WHAT THIS TASK INVOLVES: Only the lines from the first line of the material below to the line containing "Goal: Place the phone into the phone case", inclusive, should be copied, each exactly as written.

MATERIALS PROVIDED:

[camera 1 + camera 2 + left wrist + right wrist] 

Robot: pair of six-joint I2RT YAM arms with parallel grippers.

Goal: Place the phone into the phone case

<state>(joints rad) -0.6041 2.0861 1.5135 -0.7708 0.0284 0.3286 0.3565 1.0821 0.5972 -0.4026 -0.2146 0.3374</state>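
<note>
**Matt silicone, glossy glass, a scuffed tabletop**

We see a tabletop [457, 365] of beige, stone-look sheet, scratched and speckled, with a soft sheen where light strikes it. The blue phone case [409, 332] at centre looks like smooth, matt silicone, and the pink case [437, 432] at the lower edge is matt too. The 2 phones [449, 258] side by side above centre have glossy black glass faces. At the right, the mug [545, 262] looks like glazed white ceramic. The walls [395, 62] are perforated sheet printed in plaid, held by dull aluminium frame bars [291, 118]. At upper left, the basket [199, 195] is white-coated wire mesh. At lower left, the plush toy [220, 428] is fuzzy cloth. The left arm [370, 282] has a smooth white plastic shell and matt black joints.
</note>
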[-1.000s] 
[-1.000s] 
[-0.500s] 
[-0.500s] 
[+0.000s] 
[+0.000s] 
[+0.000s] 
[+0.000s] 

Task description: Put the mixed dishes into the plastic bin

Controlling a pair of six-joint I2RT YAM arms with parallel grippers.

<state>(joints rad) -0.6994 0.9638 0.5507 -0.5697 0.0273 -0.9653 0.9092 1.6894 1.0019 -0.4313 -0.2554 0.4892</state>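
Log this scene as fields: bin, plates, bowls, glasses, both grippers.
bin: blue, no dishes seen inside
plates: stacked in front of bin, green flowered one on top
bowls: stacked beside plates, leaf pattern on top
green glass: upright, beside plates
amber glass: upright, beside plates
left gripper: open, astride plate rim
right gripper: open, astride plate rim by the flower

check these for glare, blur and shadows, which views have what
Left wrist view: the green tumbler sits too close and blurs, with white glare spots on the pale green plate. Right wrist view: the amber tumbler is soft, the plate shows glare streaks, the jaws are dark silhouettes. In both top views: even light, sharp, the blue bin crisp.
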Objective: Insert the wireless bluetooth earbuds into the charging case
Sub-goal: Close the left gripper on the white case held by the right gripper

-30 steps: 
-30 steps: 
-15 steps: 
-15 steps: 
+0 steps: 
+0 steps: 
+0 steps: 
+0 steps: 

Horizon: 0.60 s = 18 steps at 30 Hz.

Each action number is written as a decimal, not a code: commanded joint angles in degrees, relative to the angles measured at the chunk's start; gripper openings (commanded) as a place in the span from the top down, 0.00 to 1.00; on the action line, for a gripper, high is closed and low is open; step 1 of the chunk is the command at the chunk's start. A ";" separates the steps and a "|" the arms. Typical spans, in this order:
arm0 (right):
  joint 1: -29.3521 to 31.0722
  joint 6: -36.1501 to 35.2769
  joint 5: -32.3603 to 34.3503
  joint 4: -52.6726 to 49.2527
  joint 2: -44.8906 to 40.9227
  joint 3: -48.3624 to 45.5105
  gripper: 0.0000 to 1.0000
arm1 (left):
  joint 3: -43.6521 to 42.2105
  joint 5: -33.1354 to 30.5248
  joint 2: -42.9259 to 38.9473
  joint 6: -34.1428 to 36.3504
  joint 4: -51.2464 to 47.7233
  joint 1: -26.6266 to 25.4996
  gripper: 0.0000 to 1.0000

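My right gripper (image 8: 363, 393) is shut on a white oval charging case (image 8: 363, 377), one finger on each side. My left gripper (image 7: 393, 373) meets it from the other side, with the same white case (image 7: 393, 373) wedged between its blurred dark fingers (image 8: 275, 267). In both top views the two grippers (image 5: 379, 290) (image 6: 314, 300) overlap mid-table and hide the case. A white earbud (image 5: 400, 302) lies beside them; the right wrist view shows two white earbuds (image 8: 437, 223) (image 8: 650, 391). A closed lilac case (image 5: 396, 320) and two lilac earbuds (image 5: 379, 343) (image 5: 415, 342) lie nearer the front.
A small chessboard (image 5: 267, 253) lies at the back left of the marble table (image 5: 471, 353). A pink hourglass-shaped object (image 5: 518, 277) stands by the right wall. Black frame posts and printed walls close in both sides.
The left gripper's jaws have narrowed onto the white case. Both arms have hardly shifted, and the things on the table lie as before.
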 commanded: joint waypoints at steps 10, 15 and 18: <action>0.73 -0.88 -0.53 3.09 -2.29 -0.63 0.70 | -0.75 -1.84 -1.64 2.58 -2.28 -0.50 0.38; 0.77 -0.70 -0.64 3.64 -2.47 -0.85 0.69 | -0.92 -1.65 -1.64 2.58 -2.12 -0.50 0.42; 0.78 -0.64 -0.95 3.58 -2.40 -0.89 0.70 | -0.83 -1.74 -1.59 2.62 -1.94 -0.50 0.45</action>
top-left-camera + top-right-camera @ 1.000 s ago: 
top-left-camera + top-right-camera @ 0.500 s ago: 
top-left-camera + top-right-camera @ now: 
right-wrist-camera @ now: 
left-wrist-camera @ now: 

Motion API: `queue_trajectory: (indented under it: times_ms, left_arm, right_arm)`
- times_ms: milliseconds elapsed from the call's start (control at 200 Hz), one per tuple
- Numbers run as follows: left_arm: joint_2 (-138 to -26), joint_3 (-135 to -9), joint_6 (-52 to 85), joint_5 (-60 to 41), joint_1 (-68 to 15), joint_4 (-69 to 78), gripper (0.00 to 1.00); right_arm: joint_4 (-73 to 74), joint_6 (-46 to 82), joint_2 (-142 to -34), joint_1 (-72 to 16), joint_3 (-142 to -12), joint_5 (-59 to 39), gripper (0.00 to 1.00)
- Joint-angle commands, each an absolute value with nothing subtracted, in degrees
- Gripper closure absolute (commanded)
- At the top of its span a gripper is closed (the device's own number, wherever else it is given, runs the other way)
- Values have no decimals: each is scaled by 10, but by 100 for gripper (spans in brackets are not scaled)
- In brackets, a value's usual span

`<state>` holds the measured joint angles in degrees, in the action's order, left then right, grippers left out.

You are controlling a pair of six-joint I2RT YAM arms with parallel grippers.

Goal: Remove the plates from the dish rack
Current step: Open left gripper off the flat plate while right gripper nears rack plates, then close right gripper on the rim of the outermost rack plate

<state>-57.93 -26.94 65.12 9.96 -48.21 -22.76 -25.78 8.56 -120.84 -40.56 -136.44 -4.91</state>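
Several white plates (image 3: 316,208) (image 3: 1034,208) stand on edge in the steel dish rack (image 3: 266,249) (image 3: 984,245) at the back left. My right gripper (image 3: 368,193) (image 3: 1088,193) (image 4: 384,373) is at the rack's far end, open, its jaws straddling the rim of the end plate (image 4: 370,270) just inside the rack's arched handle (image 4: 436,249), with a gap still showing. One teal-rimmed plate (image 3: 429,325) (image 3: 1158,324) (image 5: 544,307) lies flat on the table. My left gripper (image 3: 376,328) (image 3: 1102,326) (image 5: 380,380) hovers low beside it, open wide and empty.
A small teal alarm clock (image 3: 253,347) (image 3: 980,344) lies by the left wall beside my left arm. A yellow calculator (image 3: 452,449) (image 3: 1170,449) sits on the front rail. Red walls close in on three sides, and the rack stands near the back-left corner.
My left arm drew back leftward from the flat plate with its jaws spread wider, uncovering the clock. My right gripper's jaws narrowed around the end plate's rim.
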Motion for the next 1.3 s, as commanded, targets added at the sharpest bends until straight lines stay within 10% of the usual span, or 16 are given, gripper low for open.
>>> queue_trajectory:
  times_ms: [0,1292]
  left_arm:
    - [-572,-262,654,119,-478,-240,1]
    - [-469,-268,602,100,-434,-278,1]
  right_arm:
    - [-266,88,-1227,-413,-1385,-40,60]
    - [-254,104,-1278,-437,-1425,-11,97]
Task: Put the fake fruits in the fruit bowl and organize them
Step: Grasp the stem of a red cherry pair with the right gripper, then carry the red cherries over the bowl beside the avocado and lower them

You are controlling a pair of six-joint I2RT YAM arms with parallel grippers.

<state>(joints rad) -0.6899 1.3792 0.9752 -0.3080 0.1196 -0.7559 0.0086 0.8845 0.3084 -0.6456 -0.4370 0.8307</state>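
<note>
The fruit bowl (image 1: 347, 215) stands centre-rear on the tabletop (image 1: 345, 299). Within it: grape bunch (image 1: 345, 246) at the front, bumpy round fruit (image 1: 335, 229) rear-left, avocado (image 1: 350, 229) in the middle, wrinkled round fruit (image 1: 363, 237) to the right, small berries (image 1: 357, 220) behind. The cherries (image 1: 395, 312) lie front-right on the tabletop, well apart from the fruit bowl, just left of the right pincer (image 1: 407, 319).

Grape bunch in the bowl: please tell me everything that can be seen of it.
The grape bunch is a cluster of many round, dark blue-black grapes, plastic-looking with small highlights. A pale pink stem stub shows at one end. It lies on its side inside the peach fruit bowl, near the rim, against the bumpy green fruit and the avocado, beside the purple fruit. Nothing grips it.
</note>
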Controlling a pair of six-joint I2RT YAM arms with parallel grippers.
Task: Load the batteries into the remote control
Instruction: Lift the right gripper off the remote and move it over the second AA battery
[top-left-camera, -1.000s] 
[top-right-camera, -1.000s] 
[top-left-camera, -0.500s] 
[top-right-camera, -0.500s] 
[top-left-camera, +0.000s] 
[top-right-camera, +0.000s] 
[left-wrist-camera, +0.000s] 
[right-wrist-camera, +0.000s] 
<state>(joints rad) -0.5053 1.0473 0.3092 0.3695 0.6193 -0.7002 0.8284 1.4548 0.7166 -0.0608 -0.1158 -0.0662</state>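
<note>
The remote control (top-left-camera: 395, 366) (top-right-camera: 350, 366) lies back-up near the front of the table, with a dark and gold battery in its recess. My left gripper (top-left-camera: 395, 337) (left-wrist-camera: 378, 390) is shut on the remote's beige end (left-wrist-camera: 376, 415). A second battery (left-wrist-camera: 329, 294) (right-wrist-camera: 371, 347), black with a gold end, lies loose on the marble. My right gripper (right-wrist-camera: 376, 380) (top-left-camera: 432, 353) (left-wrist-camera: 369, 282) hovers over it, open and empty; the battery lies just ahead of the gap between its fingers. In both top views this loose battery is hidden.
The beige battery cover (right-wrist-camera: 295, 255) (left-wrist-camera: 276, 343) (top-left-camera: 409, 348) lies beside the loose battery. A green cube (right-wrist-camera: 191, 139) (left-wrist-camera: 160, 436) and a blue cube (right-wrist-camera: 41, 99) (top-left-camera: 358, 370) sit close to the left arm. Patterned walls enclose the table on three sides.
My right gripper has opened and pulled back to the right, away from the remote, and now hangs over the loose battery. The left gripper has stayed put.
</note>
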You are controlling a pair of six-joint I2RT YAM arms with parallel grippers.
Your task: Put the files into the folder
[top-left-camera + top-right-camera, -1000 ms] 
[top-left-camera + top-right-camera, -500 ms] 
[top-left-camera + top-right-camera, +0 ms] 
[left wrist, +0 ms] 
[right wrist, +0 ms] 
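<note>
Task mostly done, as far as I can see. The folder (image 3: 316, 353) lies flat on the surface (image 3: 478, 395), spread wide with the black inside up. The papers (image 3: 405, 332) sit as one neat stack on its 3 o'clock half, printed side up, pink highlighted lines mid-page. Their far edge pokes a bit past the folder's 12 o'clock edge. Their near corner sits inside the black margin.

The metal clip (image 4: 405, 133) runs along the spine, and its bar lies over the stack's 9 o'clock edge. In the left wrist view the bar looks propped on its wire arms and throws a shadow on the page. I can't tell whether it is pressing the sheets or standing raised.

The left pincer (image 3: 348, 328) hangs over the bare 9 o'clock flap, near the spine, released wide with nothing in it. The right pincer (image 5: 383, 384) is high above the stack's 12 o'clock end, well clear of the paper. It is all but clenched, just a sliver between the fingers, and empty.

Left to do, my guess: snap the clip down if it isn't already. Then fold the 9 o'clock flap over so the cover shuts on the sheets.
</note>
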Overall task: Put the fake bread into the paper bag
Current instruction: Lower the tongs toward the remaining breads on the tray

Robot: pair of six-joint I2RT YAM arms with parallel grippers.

YOUR RESPONSE:
[camera 1 + camera 2 + left wrist + right wrist] 

Robot: pair of six-joint I2RT YAM arms with parallel grippers.

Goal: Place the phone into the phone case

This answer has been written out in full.